Requirement: Your output should be the records below, word for word and picture-free.

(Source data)

━━━

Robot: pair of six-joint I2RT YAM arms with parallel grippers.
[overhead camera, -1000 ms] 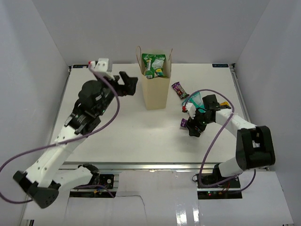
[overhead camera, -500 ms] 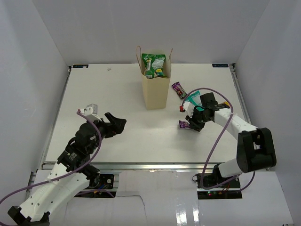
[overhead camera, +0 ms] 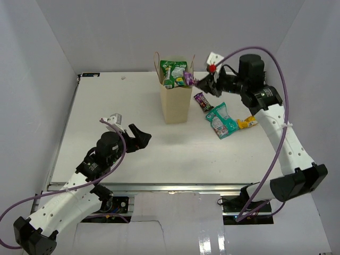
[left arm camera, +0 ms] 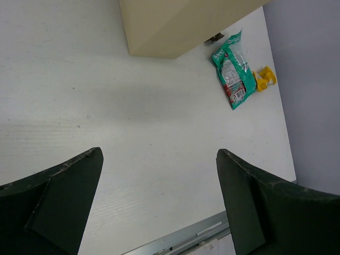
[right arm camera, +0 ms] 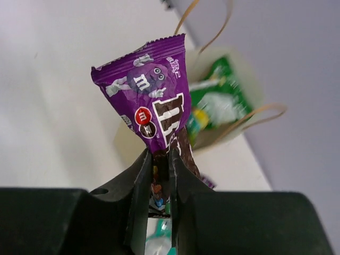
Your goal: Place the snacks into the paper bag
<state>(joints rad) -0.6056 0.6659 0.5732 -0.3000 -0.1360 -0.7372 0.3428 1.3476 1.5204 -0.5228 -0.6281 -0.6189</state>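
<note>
Left gripper (overhead camera: 137,139) is hovering over the near-left part of the table (overhead camera: 106,101) with its jaws spread wide and nothing between them; it is pointing toward the paper bag (overhead camera: 175,106), which is standing well apart from it. That paper bag is standing upright near the middle of the table's far half, its mouth open and its loop handles rising from the rim. A green-white bag (overhead camera: 174,73) is sitting inside and showing in the opening. At the right rim of the bag's mouth, the right gripper (overhead camera: 198,83) is pinching a purple candy packet (overhead camera: 188,79) by one end, jaws pressed tightly on the wrapper. The packet is projecting beyond the fingertips toward the bag; in the wrist view it is lying in line with the open mouth. Just right of the bag's base, a second purple candy bar (overhead camera: 202,101) is lying flat on the table. Farther right, a pink-teal bag (overhead camera: 222,120) is lying flat, and a small yellow packet (overhead camera: 247,122) is lying just beside its right edge.
</note>
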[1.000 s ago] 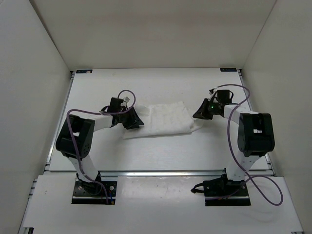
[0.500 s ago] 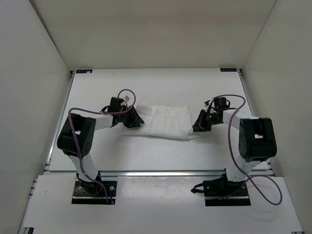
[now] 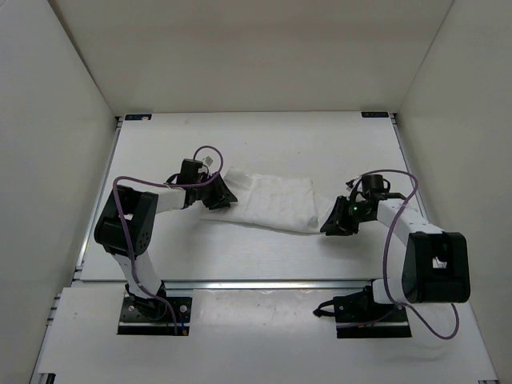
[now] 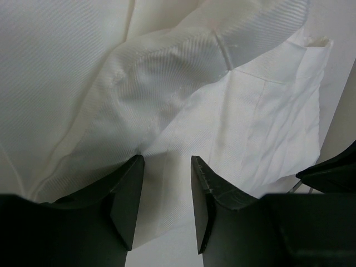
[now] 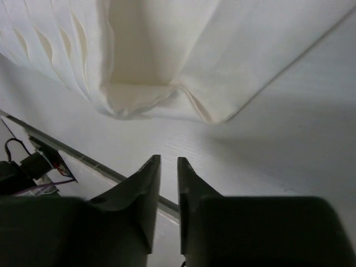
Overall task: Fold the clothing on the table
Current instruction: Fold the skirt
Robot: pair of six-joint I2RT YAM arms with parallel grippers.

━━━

Solution to this exercise:
Robot: pair of six-joint I2RT YAM arms with parallel grippers.
[overhead camera, -1000 ms] 
[overhead camera, -500 ms] 
[overhead camera, +0 ms] 
[left arm camera, +0 ms] 
[right arm camera, +0 ms] 
Your goal: Place the snacks into the paper bag
<state>(joints rad) -0.6056 0.6659 0.5732 -0.3000 -0.1360 -0.7372 0.3428 1.3476 1.5204 -0.5228 -0.6281 -0.6189</state>
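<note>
Left gripper (overhead camera: 137,139) is hovering over the near-left part of the table (overhead camera: 106,101) with its jaws spread wide and nothing between them; it is pointing toward the paper bag (overhead camera: 175,106), which is standing well apart from it. That paper bag is standing upright near the middle of the table's far half, its mouth open and its loop handles rising from the rim. A green-white bag (overhead camera: 174,73) is sitting inside and showing in the opening. At the right rim of the bag's mouth, the right gripper (overhead camera: 198,83) is pinching a purple candy packet (overhead camera: 188,79) by one end, jaws pressed tightly on the wrapper. The packet is projecting beyond the fingertips toward the bag; in the wrist view it is lying in line with the open mouth. Just right of the bag's base, a second purple candy bar (overhead camera: 202,101) is lying flat on the table. Farther right, a pink-teal bag (overhead camera: 222,120) is lying flat, and a small yellow packet (overhead camera: 247,122) is lying just beside its right edge.
</note>
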[1.000 s ago] 
[0.500 s ago] 
[now] 
[now] 
[now] 
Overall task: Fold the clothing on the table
Current instruction: Fold the skirt
Robot: pair of six-joint I2RT YAM arms with parallel grippers.

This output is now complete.